Barbury (Wiltshire), Buckminster (Lincolnshire) and Aske (North Yorkshire) are among the modified fixtures scheduled on the sport’s re-opening weekend. An updated fixtures list for July and August is expected shortly.
“Firstly it is very exciting to have something positive to look forward to,” Barbury organiser Alec Lochore of Musketeer Events told H&H.
He added he expects everybody to take the social distancing requirements “very seriously”, and has spent a lot of time working out how these will work safely for all involved.
Mr Lochore said as eventing is set to be among the sports to resume competition early, and Barbury one of the first fixtures with the added factor of high-profile riders entering, it is important to get it right.
“I feel quite a responsibility as the organiser to make sure we do,” he said. “I think [the extra measures] will be fine and the riders will do what they can to make sure it all runs in a socially responsible manner.
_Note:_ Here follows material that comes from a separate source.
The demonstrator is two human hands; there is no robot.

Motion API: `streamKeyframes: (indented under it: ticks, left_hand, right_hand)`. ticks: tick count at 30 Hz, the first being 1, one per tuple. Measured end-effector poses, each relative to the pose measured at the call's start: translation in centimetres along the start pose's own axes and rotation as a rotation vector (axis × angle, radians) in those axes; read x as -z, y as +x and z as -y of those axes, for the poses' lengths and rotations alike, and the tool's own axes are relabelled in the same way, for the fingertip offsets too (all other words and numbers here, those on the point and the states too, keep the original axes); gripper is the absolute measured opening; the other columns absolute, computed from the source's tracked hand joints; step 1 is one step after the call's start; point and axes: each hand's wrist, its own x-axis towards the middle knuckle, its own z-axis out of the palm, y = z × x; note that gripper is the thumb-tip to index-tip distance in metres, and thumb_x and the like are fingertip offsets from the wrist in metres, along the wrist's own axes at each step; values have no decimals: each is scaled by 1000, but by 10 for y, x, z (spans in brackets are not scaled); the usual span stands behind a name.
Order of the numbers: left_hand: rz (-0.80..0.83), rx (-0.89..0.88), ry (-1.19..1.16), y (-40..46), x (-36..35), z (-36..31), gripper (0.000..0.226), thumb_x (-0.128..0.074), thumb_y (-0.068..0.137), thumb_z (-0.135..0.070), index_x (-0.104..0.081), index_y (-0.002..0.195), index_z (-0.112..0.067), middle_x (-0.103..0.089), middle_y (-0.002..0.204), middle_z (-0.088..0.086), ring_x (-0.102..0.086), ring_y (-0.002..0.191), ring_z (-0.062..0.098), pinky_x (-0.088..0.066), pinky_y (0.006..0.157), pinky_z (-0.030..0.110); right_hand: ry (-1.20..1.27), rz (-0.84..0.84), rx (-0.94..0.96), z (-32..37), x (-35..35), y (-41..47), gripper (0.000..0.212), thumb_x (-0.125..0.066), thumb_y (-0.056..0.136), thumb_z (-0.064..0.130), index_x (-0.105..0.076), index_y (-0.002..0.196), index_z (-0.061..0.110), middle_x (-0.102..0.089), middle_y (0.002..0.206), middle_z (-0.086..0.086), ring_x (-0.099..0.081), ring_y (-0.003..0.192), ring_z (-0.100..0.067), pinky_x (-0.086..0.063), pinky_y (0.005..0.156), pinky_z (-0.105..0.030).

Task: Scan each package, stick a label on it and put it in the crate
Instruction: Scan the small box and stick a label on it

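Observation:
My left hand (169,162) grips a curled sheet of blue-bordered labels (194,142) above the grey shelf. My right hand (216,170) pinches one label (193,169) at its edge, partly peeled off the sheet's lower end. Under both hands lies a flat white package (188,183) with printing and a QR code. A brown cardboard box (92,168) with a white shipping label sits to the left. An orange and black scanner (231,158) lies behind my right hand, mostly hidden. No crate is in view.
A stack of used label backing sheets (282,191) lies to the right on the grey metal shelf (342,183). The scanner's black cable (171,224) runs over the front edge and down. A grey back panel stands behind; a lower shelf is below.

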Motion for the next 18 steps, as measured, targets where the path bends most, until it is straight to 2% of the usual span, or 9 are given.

It is very exciting and will be great to get going.”
There will be no international classes at Barbury; it will run two days of national classes at novice and intermediate.
“We might not have as many frills and there will be no hospitality, but it will be a proper event,” he said, added the team will be doing “everything they can” to get the ground “ as good as it can be”.
“[The courses] will still be up to height and technicality, they are still what I consider to be absolutely right and proper, maybe one combination lighter than they might be and certainly a little bit shorter, while remaining within the rules and regulations.”
Paul Tapner, former Badminton winner, vice-president of the Eventing Riders Association (ERA) and Event Rider Masters (ERM) operations director, told H&H the restart date is “great news”.
“It’s very welcome for BE as an organisation, and event riders as a sport stakeholder and everybody involved,” he said. “It is such a fluid situation we are in, but now we seem to have light at the end of the tunnel.”
Mr Tapner added while the 2020 ERM series is not happening in terms of events, the team is helping organisers with what they could offer online in terms of digital or even livestream coverage.
“Over the past four years, ERM have been making eventing consumable for a digital and online audience. Covid-19 has forced everybody to consume even their social lives online – we have all become Zoom experts,” he said, adding it means organisers are also considering how to bring the sport to the audience and its fans.
“In terms of what we do at ERM, we have a huge amount of expertise and skill set in that. My phone this week has been running extremely hot!”
ERA president Bruce Haskell also welcomed the return.
“There is no normal sport. This is modified sport and your only other option is no sport,” he told H&H.
“Every complaint or criticism has to be balanced against the fact there is no normal in the rest of our lives and we are very lucky and privileged that eventing is continuing.
“Eventing going ahead is entirely based on government relaxation of the rules, but it is very good to see our governing body being prepared for the worst and best-case scenarios.”
Mr Haskell said it is also a “big plus” that even though there are likely increased costs for organisers, these have not been passed on to competitors.
He said while BE has rightly focused on getting the national calendar going, FEI events are highly important particularly given there are riders based in the UK seeking Olympic qualification.
“We are very happy that Jardy is running [in July], which is relatively on the doorstep,” he said, adding while plans will hinge on travel and quarantine restrictions, there is also good news in the form of a schedule for Strzegom and the possibility of a winter tour in Portugal in November and December.